Restate the following data in its entirety, word for word and without images.

_SUPPLIED MATERIAL_.
━━━━━━━━━━━━━━━━
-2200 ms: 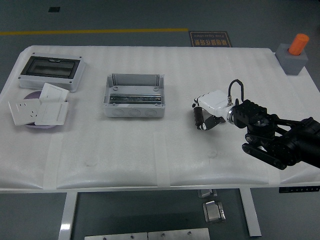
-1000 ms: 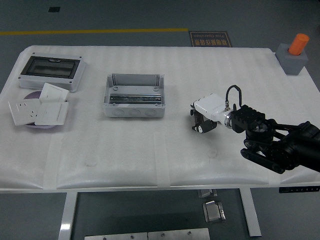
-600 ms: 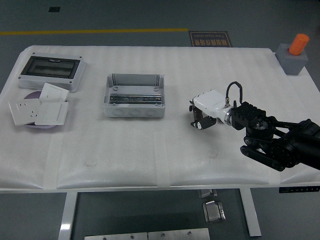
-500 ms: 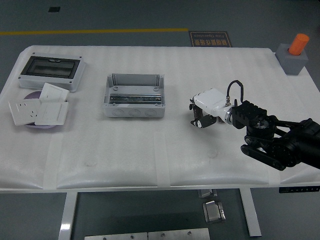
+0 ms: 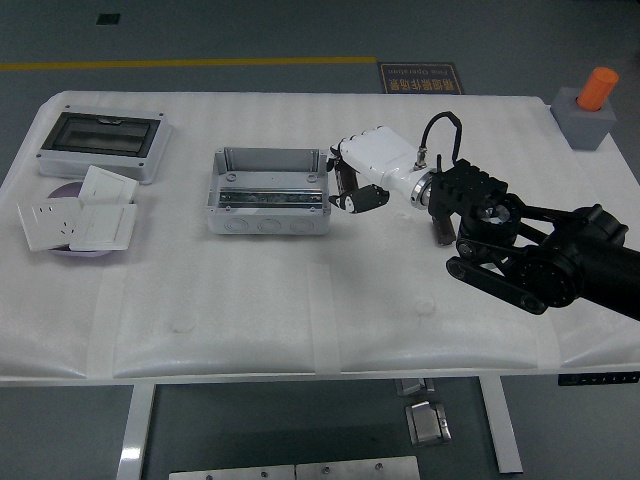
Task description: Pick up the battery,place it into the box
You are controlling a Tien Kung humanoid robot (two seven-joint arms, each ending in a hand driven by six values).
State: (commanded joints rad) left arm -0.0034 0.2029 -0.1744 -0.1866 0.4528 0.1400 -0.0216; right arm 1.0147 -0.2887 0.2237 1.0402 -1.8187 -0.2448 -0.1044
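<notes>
- The white padded worktop (image 5: pixel 300 300) fills most of the view, its near edge running along the bottom.
- The black right arm (image 5: pixel 540 245) reaches in from the right edge toward the middle of the worktop, raised above the surface.
- A grey open-topped rectangular plastic box (image 5: pixel 268 190) with a metal rail inside sits left of centre, upright, its opening facing up.
- A grey enclosure with a dark transparent lid (image 5: pixel 101 143) lies at the far left corner.
- A small pile of white square wall-socket plates (image 5: pixel 80 212) rests on a purple disc at the left edge, just near of that enclosure.
- The white-shelled right hand (image 5: pixel 365 172) hangs just beside the box's right wall, apart from the worktop.
- A grey block with an orange cylinder on top (image 5: pixel 589 108) stands at the far right corner.
- The fingers (image 5: pixel 351 188) are curled under the palm and pinch a small dark cylindrical battery (image 5: pixel 364 197), though it is too small to make out clearly; it is held in the air just right of the box, outside it.
</notes>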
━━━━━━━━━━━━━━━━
_ANSWER AREA_.
-2200 ms: 
-1000 ms: 
-600 ms: 
-500 ms: 
+0 ms: 
Task description: Pick up the battery,place it into the box
You are controlling a Tien Kung humanoid robot (two seven-joint arms, each ending in a hand driven by six values).
State: (commanded joints rad) left arm -0.0034 0.2029 -0.1744 -0.1866 0.4528 0.1400 -0.0216; right arm 1.0147 -0.2887 0.2237 1.0402 -1.8187 -0.2448 -0.1044
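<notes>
- The white padded worktop (image 5: pixel 300 300) fills most of the view, its near edge running along the bottom.
- The black right arm (image 5: pixel 540 245) reaches in from the right edge toward the middle of the worktop, raised above the surface.
- A grey open-topped rectangular plastic box (image 5: pixel 268 190) with a metal rail inside sits left of centre, upright, its opening facing up.
- A grey enclosure with a dark transparent lid (image 5: pixel 101 143) lies at the far left corner.
- A small pile of white square wall-socket plates (image 5: pixel 80 212) rests on a purple disc at the left edge, just near of that enclosure.
- The white-shelled right hand (image 5: pixel 365 172) hangs just beside the box's right wall, apart from the worktop.
- A grey block with an orange cylinder on top (image 5: pixel 589 108) stands at the far right corner.
- The fingers (image 5: pixel 351 188) are curled under the palm and pinch a small dark cylindrical battery (image 5: pixel 364 197), though it is too small to make out clearly; it is held in the air just right of the box, outside it.
</notes>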

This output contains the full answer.